The sale of Paramount Global to Skydance Media could take a turn, with the entry of new interested parties in the business

The sale of Paramount Global to David Ellison’s Skydance Media could take a turn for the worse, with the entry of new interested parties into the business. According to internal sources heard by the Investing.comSony and Apollo Global Management are preparing a proposal that promises to be much more advantageous for the company’s shareholders.

With the 30-day exclusive negotiation period between PARA and Skydance set to expire on May 3, both analysts and insiders Now they see it as likely that Shari Redstone, the entertainment conglomerate’s main shareholder, will consider the Sony/Apollo duo’s offer.

Reports from Thursday (April 18) indicate that the Japanese giant may join former interested party Apollo to present such an offer, further complicating the situation of the current agreement.

David Katz, president and CIO (Chief Information Officerin English) of Matrix Asset and notorious shareholder of PARA, commented exclusively to that the new proposal would be “significantly better for all Paramount shareholders than the current one made by Skydance”.

The executive estimated that the offer could reach up to US$29 billion, highlighting: “Apollo had made a $26 billion proposal that was not explored by the board. Now, with Sony as a partner, they have the resources for an even more advantageous deal, which could reach US$28 billion or US$29 billion, if the board convinces investors of the real value of the company’s assets.”.

Katz also spoke about the importance of the council seriously considering the proposal, given its superior economic attraction. “With Sony involved, it is difficult for Shari Redstone to ignore this more robust offer, as a determined buyer like Sony brings more possibilities to the table, including for Shari”he stated.

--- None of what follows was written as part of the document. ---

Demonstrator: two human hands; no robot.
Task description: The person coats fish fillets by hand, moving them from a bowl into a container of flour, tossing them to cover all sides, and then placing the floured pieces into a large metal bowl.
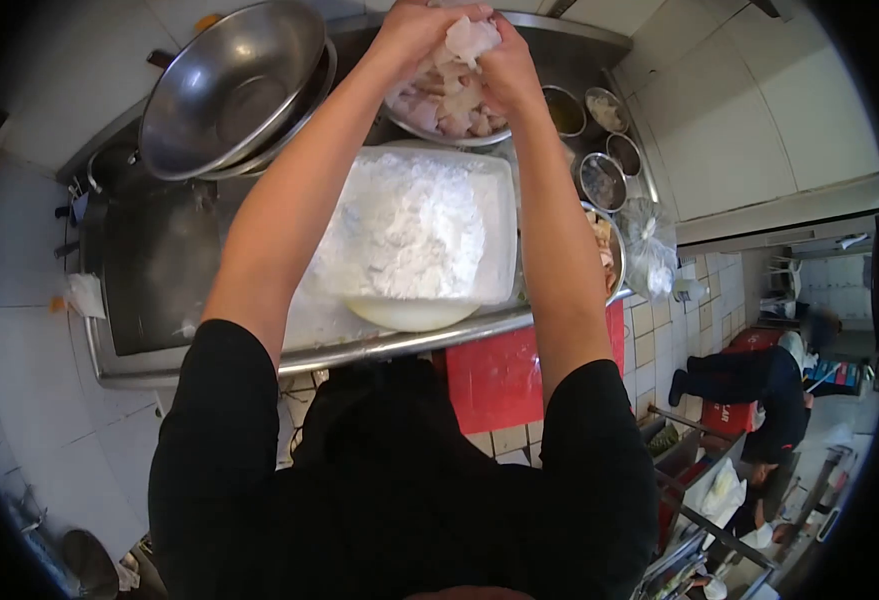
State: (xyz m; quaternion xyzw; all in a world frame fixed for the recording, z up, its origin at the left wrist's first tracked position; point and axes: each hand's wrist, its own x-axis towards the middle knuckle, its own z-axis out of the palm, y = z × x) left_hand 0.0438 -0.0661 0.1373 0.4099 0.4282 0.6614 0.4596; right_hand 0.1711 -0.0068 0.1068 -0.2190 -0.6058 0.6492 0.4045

The president and CIO of Matrix Asset concluded by emphasizing the benefits beyond the financial: “This proposal would not only strengthen Paramount economically, but would also give impetus to its future growth, considering the excellent management of Sony and Apollo, contrary to what is observed at Skydance. The board needs to evaluate this offer immediately.”.

The deal could fail even without Sony’s interest

The possibility of failure to close Skydance’s current proposal is growing among Paramount’s significant shareholders and Board of Directors, causing intense discussions.

With the leader of renowned investor Mario Gabelli, from Ariel Investment, and Matrix Asset Holdings, these shareholders claim that the agreement favors only Paramount’s non-executive president, Shari Redstone, harming other shareholders, especially those without voting rights, due to the dilution of its holdings.

“The proposed agreement with Skydance carries high litigation risk and already presented execution challenges due to internal conflicts, even before any external interest”said Christopher Marangi, co-CIO of Gabelli Funds, in an exclusive interview with

Jordan Posner, managing director of Matrix Asset, shared his concerns about the According to him, “Ms Redstone operates based on what she considers to be best for herself, influenced by her own financial situation, and completely ignores the effects of this approach on other shareholders. To maximize its own value, it does not hesitate to adopt measures that significantly dilute the participation of other shareholders.”

The rejection of the current proposal was so immediate that it already led to the resignation of 4 members of Paramount’s Board of Directors, including 3 who were part of the 8-member committee responsible for evaluating the potential merger with Skydance.

“Four board withdrawals represent a clear rejection of the Skydance deal”said Vijay Marolia, co-founder of Cash Square.

Phil Alberstat, managing director of Embarc Advisors, suggests that despite the headwinds, the Skydance deal could still move forward through acquisitions. “National Amusements could decide to sell its shares, in whole or in part, to a third party, such as Skydance, thus transferring control of Paramount”these.

Are there other interested parties?

Despite advanced negotiations, Gabelli’s co-CIO expresses confidence in Paramount’s ability to recover independently if necessary. “We are not tied to the idea of ​​a sale. Pursuing as an independent entity with an accelerated transformation plan will likely generate greater economic benefit for all shareholders in the future“, he added, also mentioning that it would not be surprising to see interest from other strategic and financial buyers in Paramount.

Alberstat, from Embarc Advisors, also believes that, if Skydance is unable to complete the deal, it is likely that another interested party will appear. “There are potential bidders waiting to see if Skydance can close the deal during the 30-day exclusive negotiation period.”these.

Vijay Marolia suggests that renowned investors like Bill Ackman or Daniel Loeb could emerge as saviors at any time.

David Katz, from Matrix Advisors, says that large technology companies interested in the entertainment sector are paying attention to the process. “A complete and transparent sales process should be carried out to attract interest from all potential bidders, without excluding anyone due to preconceptions about possible regulatory objections, which can be resolved. This includes tech giants like Apple, Amazon and Alphabet, as well as other streaming providers.”concluded Katz.

With information from Investing Brasil.